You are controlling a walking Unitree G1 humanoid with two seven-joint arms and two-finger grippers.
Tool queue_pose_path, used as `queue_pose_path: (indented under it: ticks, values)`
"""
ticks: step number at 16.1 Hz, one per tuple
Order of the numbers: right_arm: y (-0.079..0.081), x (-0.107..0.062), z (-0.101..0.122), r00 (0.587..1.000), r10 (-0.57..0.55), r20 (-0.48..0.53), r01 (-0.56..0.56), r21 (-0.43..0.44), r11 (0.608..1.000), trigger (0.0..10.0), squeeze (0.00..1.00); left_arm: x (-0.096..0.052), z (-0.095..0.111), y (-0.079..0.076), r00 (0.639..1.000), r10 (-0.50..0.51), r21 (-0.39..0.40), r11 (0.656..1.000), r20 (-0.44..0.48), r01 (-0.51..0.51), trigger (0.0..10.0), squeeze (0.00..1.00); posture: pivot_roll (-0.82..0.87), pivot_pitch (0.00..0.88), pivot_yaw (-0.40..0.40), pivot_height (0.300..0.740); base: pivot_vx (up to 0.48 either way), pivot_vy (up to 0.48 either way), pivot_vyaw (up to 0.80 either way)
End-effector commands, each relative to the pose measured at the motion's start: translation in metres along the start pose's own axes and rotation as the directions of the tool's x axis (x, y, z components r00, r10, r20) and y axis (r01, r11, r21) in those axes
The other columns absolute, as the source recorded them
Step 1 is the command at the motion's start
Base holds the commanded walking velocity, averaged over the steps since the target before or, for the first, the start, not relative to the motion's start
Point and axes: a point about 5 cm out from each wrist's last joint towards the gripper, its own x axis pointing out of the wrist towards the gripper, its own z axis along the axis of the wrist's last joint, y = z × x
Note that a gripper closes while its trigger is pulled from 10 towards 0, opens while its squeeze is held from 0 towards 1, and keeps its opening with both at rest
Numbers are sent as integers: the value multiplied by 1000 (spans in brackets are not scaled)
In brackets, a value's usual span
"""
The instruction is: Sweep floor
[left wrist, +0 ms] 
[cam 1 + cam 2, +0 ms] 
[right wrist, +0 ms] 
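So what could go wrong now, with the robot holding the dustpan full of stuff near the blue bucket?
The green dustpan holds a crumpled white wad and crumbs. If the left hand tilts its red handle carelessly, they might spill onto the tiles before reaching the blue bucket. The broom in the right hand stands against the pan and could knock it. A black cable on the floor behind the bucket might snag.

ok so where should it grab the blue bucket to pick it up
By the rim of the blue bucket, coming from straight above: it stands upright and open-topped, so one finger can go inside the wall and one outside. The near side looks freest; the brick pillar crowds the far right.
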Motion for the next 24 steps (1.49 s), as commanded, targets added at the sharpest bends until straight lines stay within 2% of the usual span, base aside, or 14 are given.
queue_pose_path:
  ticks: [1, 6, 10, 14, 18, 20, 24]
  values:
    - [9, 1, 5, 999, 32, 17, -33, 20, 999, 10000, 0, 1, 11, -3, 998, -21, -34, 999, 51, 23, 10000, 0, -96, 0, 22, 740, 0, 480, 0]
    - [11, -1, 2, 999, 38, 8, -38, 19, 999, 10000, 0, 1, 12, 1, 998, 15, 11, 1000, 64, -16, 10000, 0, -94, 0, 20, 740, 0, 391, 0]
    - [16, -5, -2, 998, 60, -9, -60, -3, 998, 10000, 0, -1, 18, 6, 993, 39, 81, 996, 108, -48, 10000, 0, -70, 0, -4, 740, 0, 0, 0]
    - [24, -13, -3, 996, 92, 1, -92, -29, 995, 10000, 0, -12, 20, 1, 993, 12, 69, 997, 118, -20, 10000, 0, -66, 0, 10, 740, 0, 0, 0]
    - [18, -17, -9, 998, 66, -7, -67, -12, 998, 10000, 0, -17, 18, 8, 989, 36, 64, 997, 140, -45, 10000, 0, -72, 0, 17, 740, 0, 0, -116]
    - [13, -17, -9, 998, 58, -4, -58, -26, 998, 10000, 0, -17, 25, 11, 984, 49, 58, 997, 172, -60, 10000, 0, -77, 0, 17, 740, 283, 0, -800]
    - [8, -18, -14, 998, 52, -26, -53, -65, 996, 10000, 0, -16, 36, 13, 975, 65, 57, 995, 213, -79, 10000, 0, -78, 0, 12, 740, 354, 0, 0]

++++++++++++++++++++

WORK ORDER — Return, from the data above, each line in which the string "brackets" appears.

ANSWER FOR THIS EXERCISE —
Numbers are sent as integers: the value multiplied by 1000 (spans in brackets are not scaled)
In brackets, a value's usual span

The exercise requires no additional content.